Stored items:
↓↓↓

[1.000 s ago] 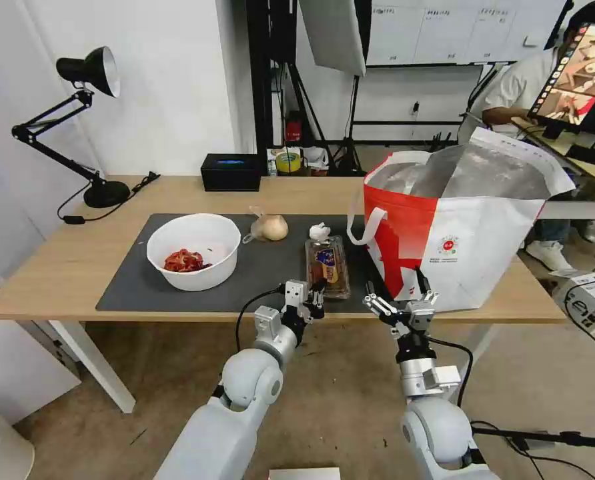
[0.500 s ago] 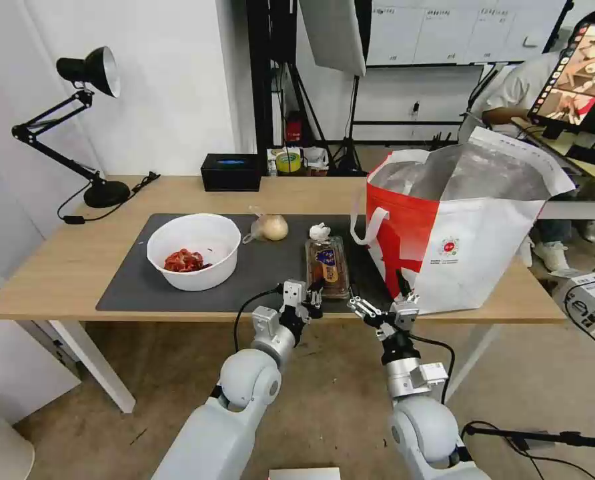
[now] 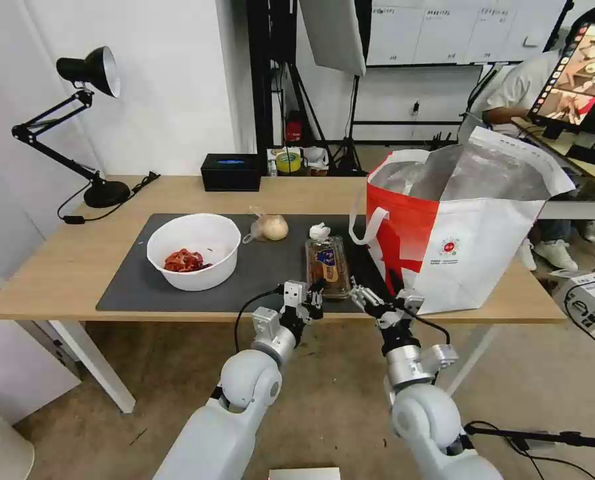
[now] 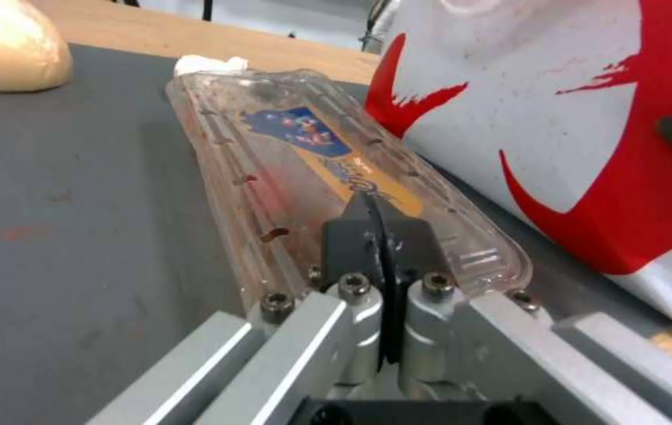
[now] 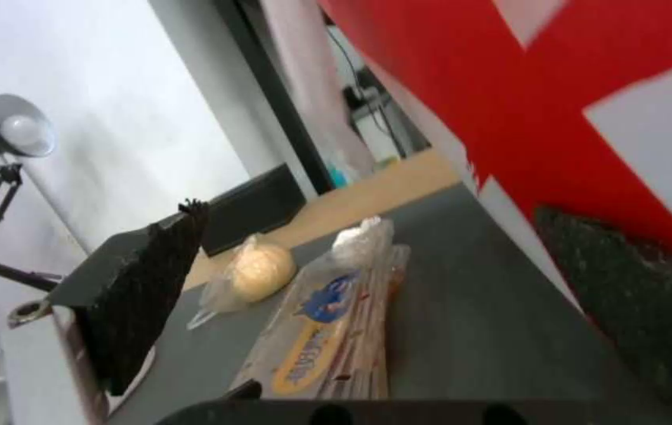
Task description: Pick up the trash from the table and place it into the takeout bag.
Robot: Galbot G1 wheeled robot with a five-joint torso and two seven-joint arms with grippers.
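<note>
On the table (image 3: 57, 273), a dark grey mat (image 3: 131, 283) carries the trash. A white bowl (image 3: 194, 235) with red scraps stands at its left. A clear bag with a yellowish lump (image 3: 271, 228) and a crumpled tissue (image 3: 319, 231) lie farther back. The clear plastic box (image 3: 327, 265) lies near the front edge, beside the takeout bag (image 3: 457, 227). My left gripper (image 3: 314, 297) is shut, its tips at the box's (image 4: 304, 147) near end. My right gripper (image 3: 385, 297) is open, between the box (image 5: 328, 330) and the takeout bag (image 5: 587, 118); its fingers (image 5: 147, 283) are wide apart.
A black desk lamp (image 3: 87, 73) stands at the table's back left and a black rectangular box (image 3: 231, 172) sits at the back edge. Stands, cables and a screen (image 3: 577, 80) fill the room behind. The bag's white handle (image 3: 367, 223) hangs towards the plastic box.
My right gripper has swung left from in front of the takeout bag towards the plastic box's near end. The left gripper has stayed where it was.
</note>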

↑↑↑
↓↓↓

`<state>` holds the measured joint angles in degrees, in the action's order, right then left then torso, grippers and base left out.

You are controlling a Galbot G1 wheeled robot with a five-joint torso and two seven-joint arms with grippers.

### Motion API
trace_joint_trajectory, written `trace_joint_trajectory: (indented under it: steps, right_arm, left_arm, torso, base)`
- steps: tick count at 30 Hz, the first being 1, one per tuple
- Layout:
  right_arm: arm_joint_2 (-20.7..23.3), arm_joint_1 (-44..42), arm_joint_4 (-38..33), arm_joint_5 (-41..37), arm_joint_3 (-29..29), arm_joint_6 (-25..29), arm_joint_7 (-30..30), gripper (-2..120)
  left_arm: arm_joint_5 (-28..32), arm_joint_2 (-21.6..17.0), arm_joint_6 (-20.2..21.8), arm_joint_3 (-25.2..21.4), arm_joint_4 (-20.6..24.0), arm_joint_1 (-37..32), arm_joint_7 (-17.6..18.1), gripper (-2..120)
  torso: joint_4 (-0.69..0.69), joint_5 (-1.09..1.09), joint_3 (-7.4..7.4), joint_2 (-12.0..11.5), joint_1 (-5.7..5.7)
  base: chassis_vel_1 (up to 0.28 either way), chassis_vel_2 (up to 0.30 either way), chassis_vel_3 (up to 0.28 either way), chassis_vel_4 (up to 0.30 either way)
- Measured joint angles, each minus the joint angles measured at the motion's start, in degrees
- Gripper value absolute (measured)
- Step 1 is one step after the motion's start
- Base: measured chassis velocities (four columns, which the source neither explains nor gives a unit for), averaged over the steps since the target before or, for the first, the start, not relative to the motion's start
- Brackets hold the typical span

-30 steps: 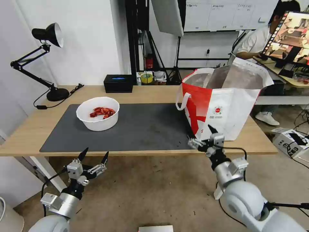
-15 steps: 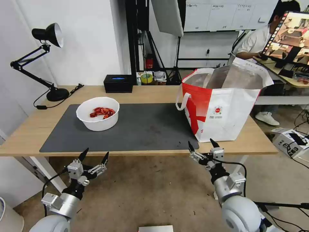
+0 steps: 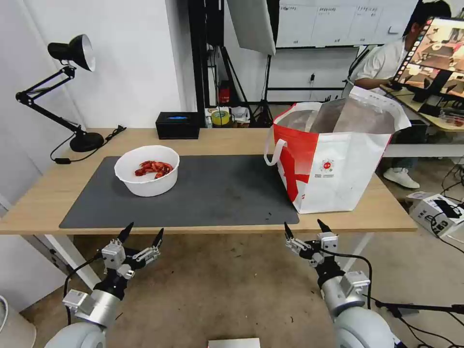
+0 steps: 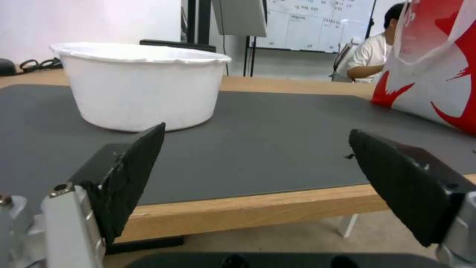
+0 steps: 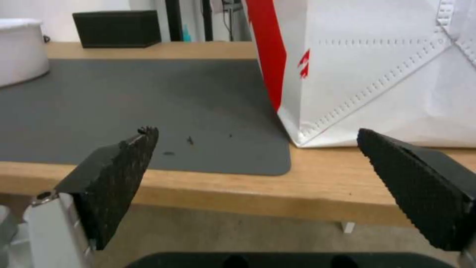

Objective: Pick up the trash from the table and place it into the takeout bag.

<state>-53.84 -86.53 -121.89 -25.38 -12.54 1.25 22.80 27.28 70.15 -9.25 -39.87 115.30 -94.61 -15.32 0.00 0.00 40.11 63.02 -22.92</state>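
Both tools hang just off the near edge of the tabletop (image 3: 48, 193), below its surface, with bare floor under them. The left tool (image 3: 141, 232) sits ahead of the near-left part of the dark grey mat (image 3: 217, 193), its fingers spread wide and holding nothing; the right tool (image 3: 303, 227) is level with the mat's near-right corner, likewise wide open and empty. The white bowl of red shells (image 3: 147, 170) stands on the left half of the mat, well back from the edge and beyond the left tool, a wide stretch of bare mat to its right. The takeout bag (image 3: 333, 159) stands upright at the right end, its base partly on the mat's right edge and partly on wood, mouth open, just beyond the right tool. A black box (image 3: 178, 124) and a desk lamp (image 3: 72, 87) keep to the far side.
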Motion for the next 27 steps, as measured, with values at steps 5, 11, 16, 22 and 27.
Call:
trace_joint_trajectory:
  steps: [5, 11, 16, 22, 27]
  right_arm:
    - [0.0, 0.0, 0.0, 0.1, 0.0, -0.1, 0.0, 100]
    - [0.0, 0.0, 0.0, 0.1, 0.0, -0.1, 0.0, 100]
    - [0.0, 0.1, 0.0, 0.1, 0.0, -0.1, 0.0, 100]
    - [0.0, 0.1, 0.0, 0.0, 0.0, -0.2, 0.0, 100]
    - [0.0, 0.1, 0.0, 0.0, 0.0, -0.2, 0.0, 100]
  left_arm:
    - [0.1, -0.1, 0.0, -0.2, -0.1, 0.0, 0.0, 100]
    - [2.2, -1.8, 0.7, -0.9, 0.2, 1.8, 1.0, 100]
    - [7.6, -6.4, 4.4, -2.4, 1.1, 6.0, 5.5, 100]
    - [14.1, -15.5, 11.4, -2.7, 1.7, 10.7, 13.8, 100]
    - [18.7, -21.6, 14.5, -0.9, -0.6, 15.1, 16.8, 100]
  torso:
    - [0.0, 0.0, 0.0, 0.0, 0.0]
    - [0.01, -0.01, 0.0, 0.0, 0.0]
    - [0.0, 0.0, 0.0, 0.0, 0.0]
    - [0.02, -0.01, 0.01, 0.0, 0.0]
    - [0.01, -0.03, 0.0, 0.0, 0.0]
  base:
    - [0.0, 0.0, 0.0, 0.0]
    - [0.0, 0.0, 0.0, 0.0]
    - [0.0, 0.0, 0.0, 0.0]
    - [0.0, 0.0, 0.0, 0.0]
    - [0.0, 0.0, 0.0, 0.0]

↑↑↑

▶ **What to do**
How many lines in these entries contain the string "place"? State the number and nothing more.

▶ **Your response**
2